The goal of the campaign-called Change for Change-is to raise a total of $1,000 by the end of today. The money will go towards the Amnesty International Darfur relief fund and toward educating the community about the Darfur crisis. While the tabling campaign is over, certain residential advisors are still collecting money for the relief fund.

“A lot of people are very interested and very generous,” said senior Danielle Silber, who is a part of the University’s chapter of Amnesty International and ran the group’s tabling effort. “Also, a fair amount of people donate but aren’t interested in what’s going on. They say that it’s too depressing, and they don’t want to know anything about it. Others just walk by with blinders on.”

Darfur is a region of desert and savannah on the western edge of Sudan.
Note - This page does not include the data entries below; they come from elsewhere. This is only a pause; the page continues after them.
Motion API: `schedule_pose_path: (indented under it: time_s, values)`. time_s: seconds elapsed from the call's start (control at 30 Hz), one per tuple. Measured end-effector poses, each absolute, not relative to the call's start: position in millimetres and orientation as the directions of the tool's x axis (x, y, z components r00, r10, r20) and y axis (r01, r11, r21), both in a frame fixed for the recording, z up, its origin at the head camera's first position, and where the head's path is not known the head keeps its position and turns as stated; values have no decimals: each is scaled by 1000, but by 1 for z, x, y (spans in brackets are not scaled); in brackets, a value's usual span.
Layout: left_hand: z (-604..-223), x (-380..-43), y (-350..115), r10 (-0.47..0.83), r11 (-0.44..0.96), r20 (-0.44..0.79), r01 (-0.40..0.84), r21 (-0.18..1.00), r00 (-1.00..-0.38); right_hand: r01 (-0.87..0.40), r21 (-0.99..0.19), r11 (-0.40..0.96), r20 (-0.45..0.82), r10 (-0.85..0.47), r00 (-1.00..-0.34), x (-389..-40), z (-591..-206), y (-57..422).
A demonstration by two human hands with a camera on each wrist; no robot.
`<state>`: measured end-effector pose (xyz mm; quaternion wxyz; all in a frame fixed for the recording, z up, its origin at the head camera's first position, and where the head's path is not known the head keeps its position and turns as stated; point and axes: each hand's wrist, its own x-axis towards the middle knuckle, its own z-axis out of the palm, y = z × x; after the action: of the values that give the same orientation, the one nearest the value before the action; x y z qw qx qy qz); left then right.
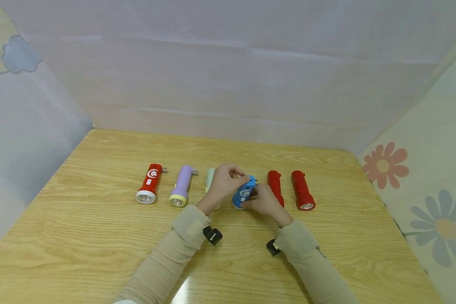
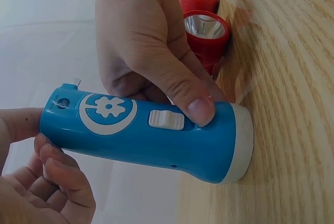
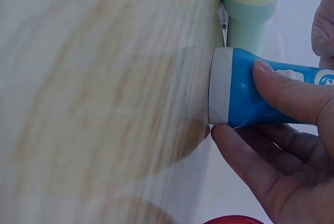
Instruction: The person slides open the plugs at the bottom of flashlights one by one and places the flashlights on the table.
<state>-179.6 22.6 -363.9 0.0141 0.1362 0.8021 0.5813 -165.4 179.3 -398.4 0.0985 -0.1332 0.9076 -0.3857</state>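
A blue flashlight (image 1: 244,193) stands lens-down on the wooden table, its white rim at the tabletop in both wrist views. My right hand (image 1: 267,201) grips it low, the thumb lying just below the white slide switch (image 2: 167,120). At the tail end, the thumb and fingertips of my left hand (image 1: 225,182) pinch the casing. Metal plug prongs stick out near that end in the head view. Partly behind my left hand is a mint-green flashlight (image 3: 249,18) with a pale yellow rim. Just beyond my right hand lies a red flashlight (image 1: 275,182), partly covered.
Left of my hands lie a purple flashlight (image 1: 183,181) with a yellow rim and a red flashlight (image 1: 152,179) with a white rim, both with prongs out. Another red flashlight (image 1: 302,190) lies at the far right. Cloth-covered walls (image 1: 228,84) bound the table (image 1: 99,236).
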Motion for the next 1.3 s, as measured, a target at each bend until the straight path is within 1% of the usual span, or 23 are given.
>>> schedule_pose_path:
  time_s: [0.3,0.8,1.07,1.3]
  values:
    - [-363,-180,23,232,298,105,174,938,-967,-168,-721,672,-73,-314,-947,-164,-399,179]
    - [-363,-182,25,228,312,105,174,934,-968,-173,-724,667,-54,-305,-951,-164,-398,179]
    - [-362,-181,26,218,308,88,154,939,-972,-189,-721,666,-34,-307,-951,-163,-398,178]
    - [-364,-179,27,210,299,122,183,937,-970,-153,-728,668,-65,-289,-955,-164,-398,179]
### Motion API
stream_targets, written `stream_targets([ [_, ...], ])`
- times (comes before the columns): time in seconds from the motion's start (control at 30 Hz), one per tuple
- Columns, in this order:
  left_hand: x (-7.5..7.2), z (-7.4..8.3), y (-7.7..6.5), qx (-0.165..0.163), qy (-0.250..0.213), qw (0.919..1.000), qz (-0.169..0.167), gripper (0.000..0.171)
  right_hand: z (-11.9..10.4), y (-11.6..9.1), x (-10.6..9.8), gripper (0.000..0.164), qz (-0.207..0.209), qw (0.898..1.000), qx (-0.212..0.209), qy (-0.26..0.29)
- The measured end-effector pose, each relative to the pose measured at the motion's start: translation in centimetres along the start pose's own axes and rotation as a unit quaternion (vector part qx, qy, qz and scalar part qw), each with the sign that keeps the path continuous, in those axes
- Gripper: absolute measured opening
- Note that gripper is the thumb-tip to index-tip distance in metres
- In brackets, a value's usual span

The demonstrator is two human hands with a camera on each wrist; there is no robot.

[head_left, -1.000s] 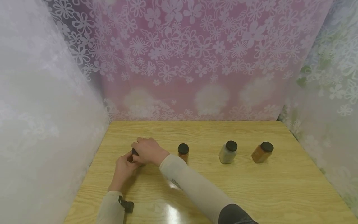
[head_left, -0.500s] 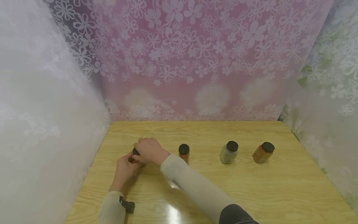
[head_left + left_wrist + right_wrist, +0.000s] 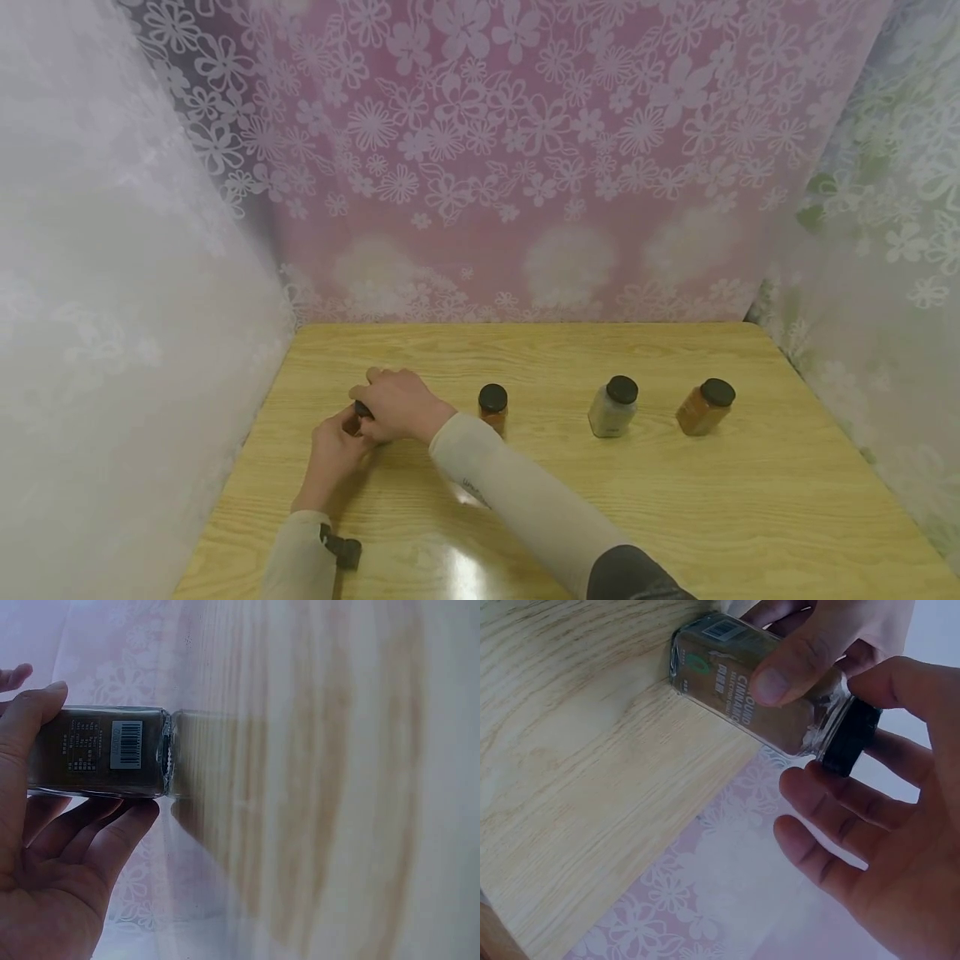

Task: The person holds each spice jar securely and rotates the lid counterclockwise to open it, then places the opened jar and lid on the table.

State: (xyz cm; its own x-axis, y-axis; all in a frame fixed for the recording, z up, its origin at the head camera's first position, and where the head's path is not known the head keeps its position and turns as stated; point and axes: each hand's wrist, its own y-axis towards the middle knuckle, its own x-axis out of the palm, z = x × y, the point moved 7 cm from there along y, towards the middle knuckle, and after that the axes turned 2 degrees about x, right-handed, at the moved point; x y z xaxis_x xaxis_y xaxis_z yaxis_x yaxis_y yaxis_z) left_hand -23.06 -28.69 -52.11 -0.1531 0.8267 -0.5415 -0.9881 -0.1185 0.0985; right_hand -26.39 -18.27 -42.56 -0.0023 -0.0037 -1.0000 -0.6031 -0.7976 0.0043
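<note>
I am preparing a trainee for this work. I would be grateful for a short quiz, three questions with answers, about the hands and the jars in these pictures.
1. Which hand grips the body of the cinnamon jar, and which part does the other hand hold?
2. How many other jars stand on the table? A) two B) three C) five
3. True or false: the pale jar stands uncapped.

Key:
1. The left hand; the right hand holds the black lid.
2. B.
3. False; a dark cap is on it.
</note>
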Motion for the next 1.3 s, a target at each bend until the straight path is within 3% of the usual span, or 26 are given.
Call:
stream_targets([
  [0.17, 0.09, 0.10, 0.00, 0.006, -0.004, 1.0000, 0.001, 0.043, 0.15, 0.03, 0.00, 0.044, 0.001, 0.999, 0.022, -0.023],
  [0.3, 0.15, 0.15, -0.02, -0.001, -0.019, 0.9998, -0.002, 0.046, 0.39, 0.00, 0.00, 0.036, 0.000, 0.999, 0.032, -0.018],
  [0.43, 0.10, 0.15, -0.02, -0.010, -0.018, 0.9998, -0.003, 0.051, 0.43, 0.04, 0.13, 0.032, 0.002, 1.000, 0.019, 0.002],
  [0.6, -0.06, 0.28, 0.00, -0.001, 0.002, 1.0000, 0.001, 0.044, 0.18, 0.02, 0.00, 0.033, 0.007, 0.999, -0.007, 0.030],
  [1.3, 0.03, -0.11, 0.09, -0.006, -0.003, 1.0000, -0.003, 0.039, -0.05, -0.10, 0.03, 0.023, 0.014, 0.999, -0.034, 0.024],
])
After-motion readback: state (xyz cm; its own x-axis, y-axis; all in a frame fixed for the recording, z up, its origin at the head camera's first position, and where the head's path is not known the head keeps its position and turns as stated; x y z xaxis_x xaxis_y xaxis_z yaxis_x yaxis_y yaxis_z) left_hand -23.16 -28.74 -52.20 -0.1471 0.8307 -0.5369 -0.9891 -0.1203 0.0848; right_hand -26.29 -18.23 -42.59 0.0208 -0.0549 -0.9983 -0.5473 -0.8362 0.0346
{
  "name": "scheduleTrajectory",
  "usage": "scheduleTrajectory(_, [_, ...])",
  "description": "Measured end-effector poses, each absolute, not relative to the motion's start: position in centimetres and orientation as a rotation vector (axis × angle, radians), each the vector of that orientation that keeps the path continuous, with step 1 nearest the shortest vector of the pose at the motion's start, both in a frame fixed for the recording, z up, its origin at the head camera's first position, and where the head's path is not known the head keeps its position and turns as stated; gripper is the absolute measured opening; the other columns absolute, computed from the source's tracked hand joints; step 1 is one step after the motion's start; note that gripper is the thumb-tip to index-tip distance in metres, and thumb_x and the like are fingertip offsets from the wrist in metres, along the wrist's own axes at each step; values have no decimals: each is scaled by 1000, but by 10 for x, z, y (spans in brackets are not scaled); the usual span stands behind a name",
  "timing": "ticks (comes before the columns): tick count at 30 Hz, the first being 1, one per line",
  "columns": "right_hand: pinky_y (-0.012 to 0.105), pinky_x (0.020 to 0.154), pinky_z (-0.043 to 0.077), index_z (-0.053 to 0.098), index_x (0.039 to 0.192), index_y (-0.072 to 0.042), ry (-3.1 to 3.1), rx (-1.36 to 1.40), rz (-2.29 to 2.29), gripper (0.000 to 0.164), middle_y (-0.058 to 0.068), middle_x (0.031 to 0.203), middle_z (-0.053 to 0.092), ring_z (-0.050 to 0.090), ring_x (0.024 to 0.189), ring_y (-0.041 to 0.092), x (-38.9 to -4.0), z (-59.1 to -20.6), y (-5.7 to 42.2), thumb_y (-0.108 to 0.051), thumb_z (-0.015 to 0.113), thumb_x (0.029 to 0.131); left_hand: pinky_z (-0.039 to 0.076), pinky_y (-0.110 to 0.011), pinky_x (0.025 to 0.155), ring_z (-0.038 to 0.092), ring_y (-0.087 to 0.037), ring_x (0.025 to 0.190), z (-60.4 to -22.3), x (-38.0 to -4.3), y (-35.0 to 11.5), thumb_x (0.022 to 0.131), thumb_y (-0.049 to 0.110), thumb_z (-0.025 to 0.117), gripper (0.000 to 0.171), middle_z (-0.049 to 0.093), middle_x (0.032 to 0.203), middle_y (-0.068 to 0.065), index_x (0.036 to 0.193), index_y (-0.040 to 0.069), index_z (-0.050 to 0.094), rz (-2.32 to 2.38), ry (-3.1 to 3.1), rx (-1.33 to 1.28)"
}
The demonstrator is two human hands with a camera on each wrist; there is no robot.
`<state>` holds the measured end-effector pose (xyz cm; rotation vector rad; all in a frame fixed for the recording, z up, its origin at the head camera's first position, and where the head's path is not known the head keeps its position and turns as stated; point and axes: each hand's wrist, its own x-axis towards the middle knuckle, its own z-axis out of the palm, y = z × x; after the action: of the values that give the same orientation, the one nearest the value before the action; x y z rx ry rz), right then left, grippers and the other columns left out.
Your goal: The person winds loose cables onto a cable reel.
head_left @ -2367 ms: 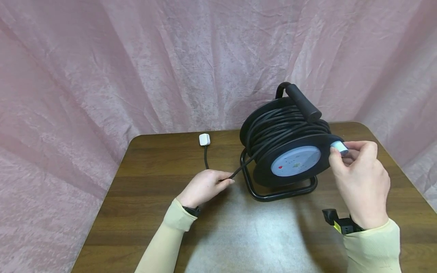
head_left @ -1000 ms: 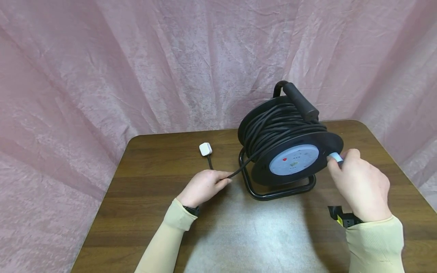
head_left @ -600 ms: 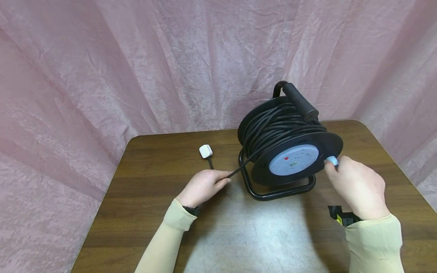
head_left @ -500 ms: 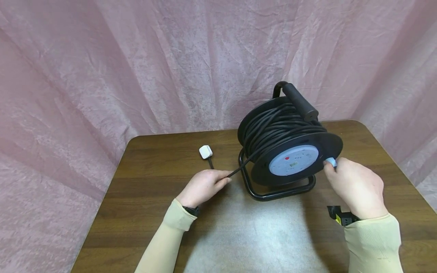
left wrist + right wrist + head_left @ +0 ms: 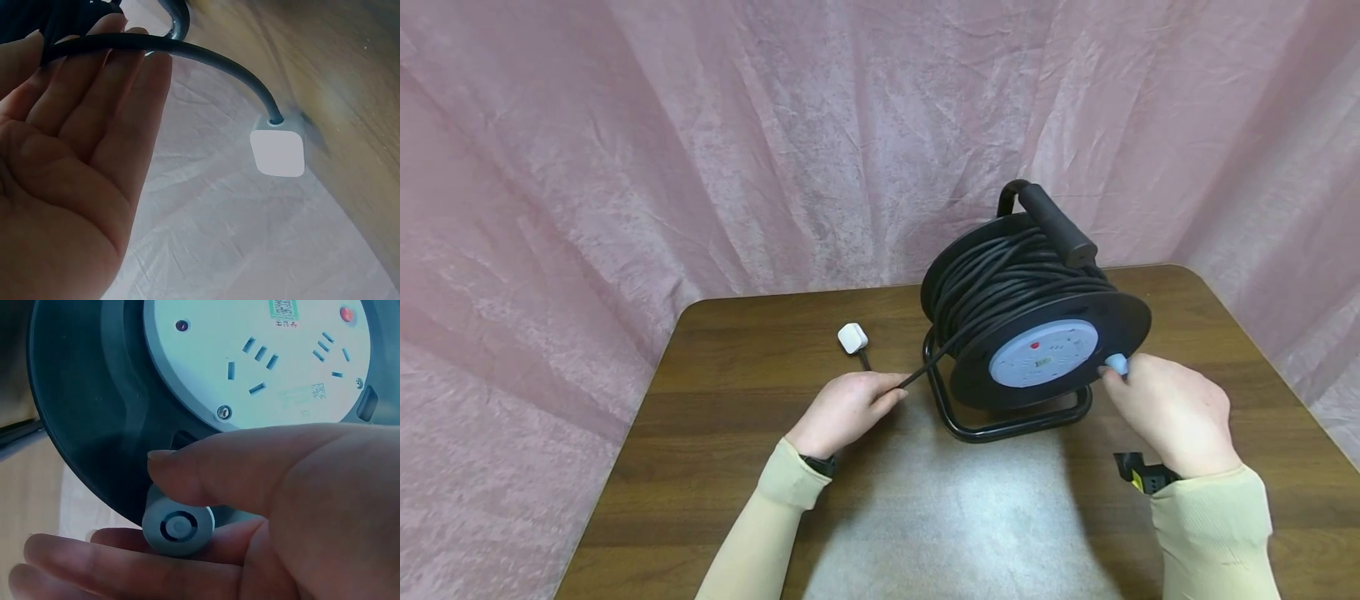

It’s about the size of Texas, five to six million people live there and the central African nation of Chad borders it to the west. The civil war between the Sudanese government and rebel forces in southern Sudan has cooled after a peace agreement in May between the feuding parties, which followed pressure for talks applied by the United States. Peace in Sudan has become a greater concern for the U.S. government following the Sept. 11, 2001 attacks, as Sudan was a known place of residence for such terrorists as Osama bin Laden and Carlos the Jackal.

However, since early 2003 rebel groups have been conduct raids on government installations, which have been used as justification by the government for a brutal counterinsurgency campaign that has had negative results for civilians.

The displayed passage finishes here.